- What is being asked: Find the line with "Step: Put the" in the entries below. Repeat it, every following line, and the line with "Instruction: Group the", exactly and with nothing added.

[Source material]

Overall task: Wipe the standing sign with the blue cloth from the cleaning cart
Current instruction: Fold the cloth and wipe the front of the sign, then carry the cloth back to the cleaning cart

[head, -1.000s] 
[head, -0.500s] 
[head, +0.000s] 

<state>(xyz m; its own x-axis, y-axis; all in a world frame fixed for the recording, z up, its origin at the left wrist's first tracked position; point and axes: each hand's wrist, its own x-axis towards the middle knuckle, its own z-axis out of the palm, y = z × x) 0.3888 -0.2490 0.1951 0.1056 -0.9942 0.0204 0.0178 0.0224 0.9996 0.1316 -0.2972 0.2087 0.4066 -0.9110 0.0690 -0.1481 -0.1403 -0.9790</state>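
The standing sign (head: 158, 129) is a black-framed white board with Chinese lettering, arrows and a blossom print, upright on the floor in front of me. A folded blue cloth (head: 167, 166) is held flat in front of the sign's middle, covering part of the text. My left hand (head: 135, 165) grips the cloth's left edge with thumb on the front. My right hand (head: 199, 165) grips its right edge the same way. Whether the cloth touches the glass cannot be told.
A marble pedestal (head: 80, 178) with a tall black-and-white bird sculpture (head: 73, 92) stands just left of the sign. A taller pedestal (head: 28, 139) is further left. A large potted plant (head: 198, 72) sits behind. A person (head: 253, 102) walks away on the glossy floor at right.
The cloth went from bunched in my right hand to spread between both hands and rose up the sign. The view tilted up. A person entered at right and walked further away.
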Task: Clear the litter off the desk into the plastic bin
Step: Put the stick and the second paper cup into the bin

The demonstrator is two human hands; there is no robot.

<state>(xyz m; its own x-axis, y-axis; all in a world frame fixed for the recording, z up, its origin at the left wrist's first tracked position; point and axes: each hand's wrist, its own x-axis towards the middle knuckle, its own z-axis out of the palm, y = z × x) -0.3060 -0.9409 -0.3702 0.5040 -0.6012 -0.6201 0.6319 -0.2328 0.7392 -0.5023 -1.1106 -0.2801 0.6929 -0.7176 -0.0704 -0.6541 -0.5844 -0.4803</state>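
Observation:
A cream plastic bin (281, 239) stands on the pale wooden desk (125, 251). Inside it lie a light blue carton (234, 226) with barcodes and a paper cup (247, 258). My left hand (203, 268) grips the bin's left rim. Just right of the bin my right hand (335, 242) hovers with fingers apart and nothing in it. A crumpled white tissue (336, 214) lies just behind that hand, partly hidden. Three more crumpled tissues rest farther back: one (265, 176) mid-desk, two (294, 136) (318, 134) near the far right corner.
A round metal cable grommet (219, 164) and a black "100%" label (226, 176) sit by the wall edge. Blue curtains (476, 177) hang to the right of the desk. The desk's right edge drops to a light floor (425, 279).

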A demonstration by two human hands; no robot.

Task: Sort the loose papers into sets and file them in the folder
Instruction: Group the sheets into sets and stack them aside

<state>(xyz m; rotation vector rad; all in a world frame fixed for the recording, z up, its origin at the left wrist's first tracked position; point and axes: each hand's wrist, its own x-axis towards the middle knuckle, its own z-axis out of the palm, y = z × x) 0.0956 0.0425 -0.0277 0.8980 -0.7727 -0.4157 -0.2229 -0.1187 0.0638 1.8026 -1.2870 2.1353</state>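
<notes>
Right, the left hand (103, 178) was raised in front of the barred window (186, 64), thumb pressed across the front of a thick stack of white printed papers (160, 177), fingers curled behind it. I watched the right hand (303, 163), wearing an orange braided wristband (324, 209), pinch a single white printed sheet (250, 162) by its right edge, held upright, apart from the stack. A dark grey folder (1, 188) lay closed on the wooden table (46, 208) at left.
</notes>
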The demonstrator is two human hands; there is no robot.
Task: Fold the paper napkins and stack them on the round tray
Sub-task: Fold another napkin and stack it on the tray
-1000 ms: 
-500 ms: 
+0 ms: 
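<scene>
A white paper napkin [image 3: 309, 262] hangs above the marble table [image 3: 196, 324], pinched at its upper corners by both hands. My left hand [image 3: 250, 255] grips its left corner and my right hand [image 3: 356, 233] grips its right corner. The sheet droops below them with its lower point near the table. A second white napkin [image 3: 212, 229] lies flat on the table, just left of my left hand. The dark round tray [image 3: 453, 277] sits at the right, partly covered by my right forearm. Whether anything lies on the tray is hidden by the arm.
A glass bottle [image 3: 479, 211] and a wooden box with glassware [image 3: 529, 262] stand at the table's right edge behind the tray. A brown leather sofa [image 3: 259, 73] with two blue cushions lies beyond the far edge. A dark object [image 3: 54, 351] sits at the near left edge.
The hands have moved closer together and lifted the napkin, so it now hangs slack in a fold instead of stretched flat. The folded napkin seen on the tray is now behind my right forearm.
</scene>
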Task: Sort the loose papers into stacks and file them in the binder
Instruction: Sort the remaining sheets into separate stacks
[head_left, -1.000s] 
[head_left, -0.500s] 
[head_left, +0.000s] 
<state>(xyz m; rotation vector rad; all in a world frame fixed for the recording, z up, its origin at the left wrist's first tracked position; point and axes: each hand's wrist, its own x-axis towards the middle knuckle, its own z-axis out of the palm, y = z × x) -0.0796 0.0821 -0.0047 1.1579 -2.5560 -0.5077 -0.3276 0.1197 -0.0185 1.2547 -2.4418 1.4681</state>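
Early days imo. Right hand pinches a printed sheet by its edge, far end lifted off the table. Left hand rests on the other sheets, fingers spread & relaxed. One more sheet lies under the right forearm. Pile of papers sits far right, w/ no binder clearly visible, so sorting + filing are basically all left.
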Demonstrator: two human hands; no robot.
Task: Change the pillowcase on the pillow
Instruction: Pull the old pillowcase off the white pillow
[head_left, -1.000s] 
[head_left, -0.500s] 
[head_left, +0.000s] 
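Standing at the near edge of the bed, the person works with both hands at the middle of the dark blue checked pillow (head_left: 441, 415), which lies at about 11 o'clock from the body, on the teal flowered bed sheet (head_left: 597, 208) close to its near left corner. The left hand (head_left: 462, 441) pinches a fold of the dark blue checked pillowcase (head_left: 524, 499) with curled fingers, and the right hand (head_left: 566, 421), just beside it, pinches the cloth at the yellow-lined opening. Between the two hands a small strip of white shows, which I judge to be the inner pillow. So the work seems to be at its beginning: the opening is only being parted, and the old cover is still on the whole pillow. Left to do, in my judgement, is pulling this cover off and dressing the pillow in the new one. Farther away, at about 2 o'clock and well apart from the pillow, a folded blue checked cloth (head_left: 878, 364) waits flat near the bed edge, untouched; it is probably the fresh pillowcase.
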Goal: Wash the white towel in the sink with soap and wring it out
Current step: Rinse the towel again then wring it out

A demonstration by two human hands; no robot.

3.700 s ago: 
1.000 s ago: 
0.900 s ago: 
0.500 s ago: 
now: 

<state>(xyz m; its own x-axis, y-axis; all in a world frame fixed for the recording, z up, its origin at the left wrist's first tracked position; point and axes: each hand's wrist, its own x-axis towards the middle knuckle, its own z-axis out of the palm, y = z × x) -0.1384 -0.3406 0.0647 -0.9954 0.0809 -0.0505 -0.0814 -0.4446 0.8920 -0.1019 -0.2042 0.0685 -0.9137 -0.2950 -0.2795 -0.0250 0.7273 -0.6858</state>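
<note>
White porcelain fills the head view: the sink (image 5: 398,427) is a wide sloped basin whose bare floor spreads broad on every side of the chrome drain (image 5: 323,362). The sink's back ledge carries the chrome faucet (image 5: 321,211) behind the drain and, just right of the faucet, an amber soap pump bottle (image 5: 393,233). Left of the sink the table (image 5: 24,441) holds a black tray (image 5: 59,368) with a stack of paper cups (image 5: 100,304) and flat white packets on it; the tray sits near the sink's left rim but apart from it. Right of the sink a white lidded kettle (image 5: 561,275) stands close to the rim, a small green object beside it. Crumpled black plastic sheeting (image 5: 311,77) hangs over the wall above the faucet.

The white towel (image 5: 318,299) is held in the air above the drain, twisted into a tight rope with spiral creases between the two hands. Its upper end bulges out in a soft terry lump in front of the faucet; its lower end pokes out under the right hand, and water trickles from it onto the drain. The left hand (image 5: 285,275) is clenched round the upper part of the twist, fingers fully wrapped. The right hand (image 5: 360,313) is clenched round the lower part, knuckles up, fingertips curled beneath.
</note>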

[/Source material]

- Response area:
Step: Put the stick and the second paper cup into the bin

The demonstrator is two human hands; there is no robot.

<state>(xyz m; its own x-axis, y-axis; all in a world frame fixed for the recording, z up, its origin at the left wrist's first tracked position; point and axes: each hand's wrist, its own x-axis towards the middle knuckle, its own z-axis out of the palm, y = z × x) -0.3060 -0.9409 -0.3702 0.5040 -0.6012 -0.6201 0.6319 -0.2328 0.7392 -0.5023 -1.1106 -0.2801 0.6929 -0.7176 -0.0704 -0.6541 -0.5844 -0.4803</state>
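Observation:
A cream plastic bin (281, 239) stands on the pale wooden desk (125, 251). Inside it lie a light blue carton (234, 226) with barcodes and a paper cup (247, 258). My left hand (203, 268) grips the bin's left rim. Just right of the bin my right hand (335, 242) hovers with fingers apart and nothing in it. A crumpled white tissue (336, 214) lies just behind that hand, partly hidden. Three more crumpled tissues rest farther back: one (265, 176) mid-desk, two (294, 136) (318, 134) near the far right corner.
A round metal cable grommet (219, 164) and a black "100%" label (226, 176) sit by the wall edge. Blue curtains (476, 177) hang to the right of the desk. The desk's right edge drops to a light floor (425, 279).
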
A demonstration by two human hands; no robot.

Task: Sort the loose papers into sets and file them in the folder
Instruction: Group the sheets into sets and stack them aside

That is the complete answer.